God did not place humanity in a temple. He placed us in a garden.

From the very beginning, the sacred has been woven into the sensory — into soil and seed, into morning light through leaves, into what the poet Gerard Manley Hopkins called “the dearest freshness deep down things.” The divine has always smelled like earth after rain.

And here is what I want you to hold today: the first time God called someone by name — the very first time — was in a garden. Not from a throne. Not through a prophet at a distance. God walked in the cool of the evening and called: “Where are you?”

That question was not about geography. God knew exactly where Adam was. It was an invitation. A reaching out. The theologian Walter Brueggemann reminds us that this God is not “a static, settled deity,” but one who moves toward us, who enters our hiding places and calls us out of them.

The Bible opens in a garden and the resurrection happens in one. That is not coincidence. That is architecture.

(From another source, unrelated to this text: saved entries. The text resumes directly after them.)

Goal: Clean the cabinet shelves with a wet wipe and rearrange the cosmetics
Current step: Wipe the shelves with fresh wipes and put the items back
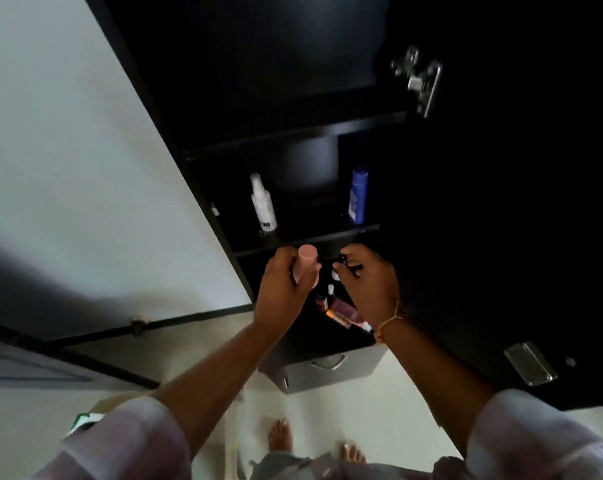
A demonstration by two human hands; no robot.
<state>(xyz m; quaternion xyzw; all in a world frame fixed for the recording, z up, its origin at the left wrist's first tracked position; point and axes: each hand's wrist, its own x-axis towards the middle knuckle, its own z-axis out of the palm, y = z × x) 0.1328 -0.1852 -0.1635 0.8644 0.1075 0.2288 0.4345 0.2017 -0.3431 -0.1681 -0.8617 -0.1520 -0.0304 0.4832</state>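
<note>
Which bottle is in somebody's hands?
The pink bottle: the left hand grips it. The white spray bottle and the blue bottle stand untouched on the shelf above.

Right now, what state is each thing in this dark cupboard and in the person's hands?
Cabinet door: swung open.
White spray bottle: upright on the middle shelf.
Blue bottle: upright, same shelf, right side.
Pink bottle: gripped in the left hand.
Small dark item: pinched by the right hand, too blurred to name.
Loose cosmetics: lying jumbled on the lower shelf.
Drawer: looks shut.
</note>
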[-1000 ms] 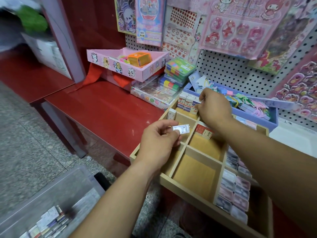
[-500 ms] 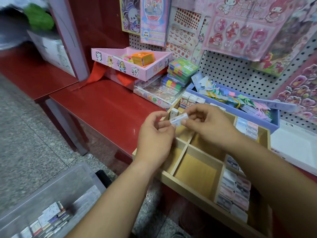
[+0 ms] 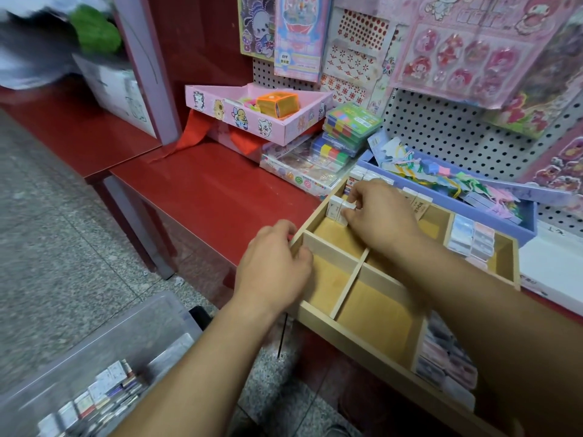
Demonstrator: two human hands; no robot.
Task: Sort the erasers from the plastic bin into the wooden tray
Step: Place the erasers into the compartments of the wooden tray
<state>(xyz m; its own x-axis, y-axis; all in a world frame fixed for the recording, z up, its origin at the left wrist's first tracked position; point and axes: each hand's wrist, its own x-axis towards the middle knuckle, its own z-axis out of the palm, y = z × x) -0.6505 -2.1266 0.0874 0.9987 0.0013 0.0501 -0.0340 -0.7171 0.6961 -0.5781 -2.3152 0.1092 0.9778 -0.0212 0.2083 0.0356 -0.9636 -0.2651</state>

In the first garden, God found a person in hiding — ashamed, afraid, covered in fig leaves and excuses. Adam had broken trust. He flinched at the sight of the One who loved him most. And yet — God came looking. God always comes looking.

In the Easter garden, Mary Magdalene stood weeping among the flowers, so consumed by grief she could not recognize the Lord standing before her. She took him for the gardener. Maybe, she was not entirely wrong. He is, after all, the one who tends us. Who kneels in the soil of our grief. Who coaxes life from what we were certain was dead.

And then, as the novelist Marilynne Robinson writes of grace, it simply “arrives.” Not announced. Not argued. He speaks her name: “Mary.”

That is the whole of Easter, isn’t it? One word. One name. Everything changes.

Notice what both gardens offer us: a choice. In Eden, Adam heard God coming and hid. Fear was his first response to Love. In the Easter garden, Mary heard her name and turned. She ran — not away, but toward.

The poet Wendell Berry says: “It may be that when we no longer know what to do, we have come to our real work, and when we no longer know which way to go, we have begun our real journey.”

Both Adam and Mary had reached the end of what they knew. One flinched. One turned.

The difference was not their worthiness. The difference was the name they heard.

No matter which garden we find ourselves in today — the garden of our hiding, or the garden of our grief — God meets us there. In our vulnerability, not our performance. In our natural environment, not a cleaned-up version of it.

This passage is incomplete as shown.